Stored data
■ ■ ■ ■ ■
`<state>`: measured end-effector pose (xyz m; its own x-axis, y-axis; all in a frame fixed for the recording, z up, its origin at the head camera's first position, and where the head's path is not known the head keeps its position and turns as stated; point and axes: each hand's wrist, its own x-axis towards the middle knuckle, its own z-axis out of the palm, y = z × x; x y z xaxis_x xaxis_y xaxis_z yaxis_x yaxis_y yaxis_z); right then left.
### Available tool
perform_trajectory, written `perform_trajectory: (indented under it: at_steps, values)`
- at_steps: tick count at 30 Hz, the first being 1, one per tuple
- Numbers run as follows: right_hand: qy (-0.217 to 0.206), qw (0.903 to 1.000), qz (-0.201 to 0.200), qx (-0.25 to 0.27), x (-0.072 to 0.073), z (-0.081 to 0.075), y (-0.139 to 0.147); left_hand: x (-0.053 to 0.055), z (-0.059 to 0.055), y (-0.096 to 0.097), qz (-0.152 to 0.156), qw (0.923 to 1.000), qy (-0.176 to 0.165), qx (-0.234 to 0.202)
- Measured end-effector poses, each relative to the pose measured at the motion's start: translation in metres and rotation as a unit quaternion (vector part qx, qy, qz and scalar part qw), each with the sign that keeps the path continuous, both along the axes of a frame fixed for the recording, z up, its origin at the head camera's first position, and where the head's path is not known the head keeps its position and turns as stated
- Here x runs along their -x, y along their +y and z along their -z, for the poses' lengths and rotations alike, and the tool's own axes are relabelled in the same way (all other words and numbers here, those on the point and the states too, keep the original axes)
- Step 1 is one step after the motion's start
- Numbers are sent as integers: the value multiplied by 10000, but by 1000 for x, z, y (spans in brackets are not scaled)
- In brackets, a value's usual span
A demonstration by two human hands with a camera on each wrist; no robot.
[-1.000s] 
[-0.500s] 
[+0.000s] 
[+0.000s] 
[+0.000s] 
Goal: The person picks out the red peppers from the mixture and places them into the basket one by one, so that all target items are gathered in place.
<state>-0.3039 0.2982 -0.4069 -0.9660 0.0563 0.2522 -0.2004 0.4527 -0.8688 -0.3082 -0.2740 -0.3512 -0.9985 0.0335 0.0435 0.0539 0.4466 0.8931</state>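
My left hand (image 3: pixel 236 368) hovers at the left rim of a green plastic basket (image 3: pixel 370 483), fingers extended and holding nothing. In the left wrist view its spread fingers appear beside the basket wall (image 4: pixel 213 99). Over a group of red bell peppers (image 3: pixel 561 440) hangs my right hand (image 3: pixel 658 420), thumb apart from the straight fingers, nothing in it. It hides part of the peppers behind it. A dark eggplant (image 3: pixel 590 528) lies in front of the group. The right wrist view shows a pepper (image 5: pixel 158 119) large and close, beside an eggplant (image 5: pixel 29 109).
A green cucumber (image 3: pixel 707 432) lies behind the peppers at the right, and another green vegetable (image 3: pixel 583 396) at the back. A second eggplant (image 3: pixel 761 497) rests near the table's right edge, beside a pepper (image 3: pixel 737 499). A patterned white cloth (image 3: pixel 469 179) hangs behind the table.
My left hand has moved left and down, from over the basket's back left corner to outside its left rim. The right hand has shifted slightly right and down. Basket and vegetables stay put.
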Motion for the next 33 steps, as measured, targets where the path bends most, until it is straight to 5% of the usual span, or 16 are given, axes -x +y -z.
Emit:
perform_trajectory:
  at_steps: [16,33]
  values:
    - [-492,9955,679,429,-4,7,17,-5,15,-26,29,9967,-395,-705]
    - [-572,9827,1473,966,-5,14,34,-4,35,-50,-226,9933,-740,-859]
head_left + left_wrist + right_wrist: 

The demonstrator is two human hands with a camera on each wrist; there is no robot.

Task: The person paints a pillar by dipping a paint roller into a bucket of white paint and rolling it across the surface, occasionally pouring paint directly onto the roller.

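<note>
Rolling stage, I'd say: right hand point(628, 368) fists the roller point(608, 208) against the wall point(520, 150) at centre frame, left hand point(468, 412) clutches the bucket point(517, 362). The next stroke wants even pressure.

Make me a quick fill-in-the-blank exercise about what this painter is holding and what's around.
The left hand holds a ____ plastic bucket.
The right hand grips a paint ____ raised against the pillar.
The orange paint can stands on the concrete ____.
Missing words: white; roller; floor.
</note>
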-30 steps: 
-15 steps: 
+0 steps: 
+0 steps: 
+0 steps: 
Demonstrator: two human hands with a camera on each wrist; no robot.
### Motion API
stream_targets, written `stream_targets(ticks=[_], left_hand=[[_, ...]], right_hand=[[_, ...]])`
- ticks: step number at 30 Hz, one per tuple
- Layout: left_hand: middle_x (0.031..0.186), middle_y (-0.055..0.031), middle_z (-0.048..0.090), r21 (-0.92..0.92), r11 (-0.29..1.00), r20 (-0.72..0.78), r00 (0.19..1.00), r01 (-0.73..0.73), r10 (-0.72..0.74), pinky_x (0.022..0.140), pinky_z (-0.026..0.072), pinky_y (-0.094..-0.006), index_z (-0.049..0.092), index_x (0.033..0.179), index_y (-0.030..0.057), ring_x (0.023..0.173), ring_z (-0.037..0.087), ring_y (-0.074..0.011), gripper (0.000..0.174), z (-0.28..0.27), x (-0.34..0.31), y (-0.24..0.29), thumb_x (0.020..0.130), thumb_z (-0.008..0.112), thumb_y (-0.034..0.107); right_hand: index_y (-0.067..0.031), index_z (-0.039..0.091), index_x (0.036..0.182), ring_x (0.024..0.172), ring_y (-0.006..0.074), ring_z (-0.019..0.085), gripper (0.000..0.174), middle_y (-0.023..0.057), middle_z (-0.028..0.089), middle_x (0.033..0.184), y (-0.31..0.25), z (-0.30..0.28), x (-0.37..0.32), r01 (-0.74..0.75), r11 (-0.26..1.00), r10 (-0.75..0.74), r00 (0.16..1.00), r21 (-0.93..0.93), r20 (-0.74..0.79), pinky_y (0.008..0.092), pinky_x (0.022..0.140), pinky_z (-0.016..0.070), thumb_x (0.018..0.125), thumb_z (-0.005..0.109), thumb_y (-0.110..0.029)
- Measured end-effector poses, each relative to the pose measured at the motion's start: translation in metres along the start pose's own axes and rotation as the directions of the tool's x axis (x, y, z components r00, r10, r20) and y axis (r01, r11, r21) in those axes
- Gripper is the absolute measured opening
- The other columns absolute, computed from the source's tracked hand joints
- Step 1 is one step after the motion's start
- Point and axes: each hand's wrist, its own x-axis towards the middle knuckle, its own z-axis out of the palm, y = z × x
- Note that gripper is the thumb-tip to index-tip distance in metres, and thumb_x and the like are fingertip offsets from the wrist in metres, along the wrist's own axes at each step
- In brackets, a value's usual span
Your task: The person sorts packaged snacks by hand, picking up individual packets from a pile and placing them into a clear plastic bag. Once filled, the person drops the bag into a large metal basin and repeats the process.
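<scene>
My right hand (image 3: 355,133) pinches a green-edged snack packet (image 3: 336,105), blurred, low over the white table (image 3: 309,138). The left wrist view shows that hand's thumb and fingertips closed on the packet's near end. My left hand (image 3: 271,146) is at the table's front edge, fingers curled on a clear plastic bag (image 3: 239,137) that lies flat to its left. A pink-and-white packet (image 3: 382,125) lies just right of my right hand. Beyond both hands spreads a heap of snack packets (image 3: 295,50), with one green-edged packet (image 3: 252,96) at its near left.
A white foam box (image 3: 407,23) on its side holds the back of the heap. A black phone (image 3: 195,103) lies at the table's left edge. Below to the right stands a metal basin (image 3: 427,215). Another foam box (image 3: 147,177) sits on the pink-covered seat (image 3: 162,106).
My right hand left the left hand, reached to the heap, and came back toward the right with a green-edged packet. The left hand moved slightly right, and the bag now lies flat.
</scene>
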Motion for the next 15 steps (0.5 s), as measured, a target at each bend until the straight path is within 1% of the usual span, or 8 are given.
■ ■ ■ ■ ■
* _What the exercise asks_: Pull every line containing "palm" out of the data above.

* _Task output_:
`<state>`: measured end-effector pose (xyz m; its own x-axis, y-axis; all in a frame fixed for the recording, z up, its origin at the head camera's first position, and where the head's path is not known the head keeps its position and turns as stated; point and axes: each hand's wrist, its own x-axis towards the middle knuckle, its own z-axis out of the palm, y = z × x; x y z xaxis_x xaxis_y xaxis_z yaxis_x yaxis_y yaxis_z); right then left.
- Point and axes: each hand's wrist, its own x-axis towards the middle knuckle, its own z-axis out of the palm, y = z × x

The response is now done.